The criminals smashed through a glass door and then took the painting, which is valued at up to six million euros ($6.6 million).

“I am shocked and unbelievably annoyed this theft has happened,” Jan Rudolph de Lorm, one of the museum’s directors, told a press conference.

“Art is there to be seen, to be enjoyed, to inspire and to bring solace, particularly in these troubled times in which we find ourselves,” De Lorm said. The theft happened on what would have been the 167th birthday of the brilliant yet troubled artist.

“Parsonage Garden at Neunen in Spring” comes from relatively early on in Van Gogh’s career, before the prolific artist embarked on his trademark post-impressionist paintings such as “Sunflowers” and his vivid self-portraits. The painting was on loan from its owners, the Groninger Museum in the north of the Netherlands, as part of an exhibition.
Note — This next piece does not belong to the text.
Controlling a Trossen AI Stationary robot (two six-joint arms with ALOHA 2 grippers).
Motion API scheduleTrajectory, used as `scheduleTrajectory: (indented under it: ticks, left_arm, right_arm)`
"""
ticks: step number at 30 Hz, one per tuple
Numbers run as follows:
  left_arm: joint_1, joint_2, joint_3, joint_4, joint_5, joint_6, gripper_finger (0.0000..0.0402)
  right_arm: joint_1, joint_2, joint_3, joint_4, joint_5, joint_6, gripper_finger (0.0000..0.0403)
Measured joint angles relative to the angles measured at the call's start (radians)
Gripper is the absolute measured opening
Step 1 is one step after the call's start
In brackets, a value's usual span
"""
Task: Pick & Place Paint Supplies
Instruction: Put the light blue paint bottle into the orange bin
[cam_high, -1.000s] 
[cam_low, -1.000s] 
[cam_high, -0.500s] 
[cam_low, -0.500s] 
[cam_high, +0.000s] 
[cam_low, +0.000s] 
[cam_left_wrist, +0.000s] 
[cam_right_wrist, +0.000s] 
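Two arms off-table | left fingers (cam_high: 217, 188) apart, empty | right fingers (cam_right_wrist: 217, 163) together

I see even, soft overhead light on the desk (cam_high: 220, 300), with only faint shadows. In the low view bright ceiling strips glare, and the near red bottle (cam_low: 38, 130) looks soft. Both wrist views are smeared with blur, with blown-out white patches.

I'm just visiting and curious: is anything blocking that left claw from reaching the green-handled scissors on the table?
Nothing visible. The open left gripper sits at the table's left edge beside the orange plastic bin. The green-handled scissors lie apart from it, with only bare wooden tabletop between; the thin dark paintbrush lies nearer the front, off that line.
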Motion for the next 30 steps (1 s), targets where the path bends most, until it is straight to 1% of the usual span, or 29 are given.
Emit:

The Singer Laren museum closed two weeks ago in compliance with Dutch government measures aimed at tackling the spread of Covid-19. Dutch police said the criminals had broken in at around 3:15am.

“Police officers immediately rushed to the scene but the perpetrators had escaped,” Dutch police said in a statement, appealing for witnesses. The painting has an estimated value of between one million and six million euros, Dutch art detective Arthur Brand said. “The hunt is on,” said Brand, who is known for recovering stolen Nazi art including “Hitler’s Horses”.

It was the third time the famous Dutch master’s works have been targeted in the Netherlands since the 1990s, Brand said. “To me this looks like the work of a copycat,” Brand said, adding the modus operandi was similar to the other two cases.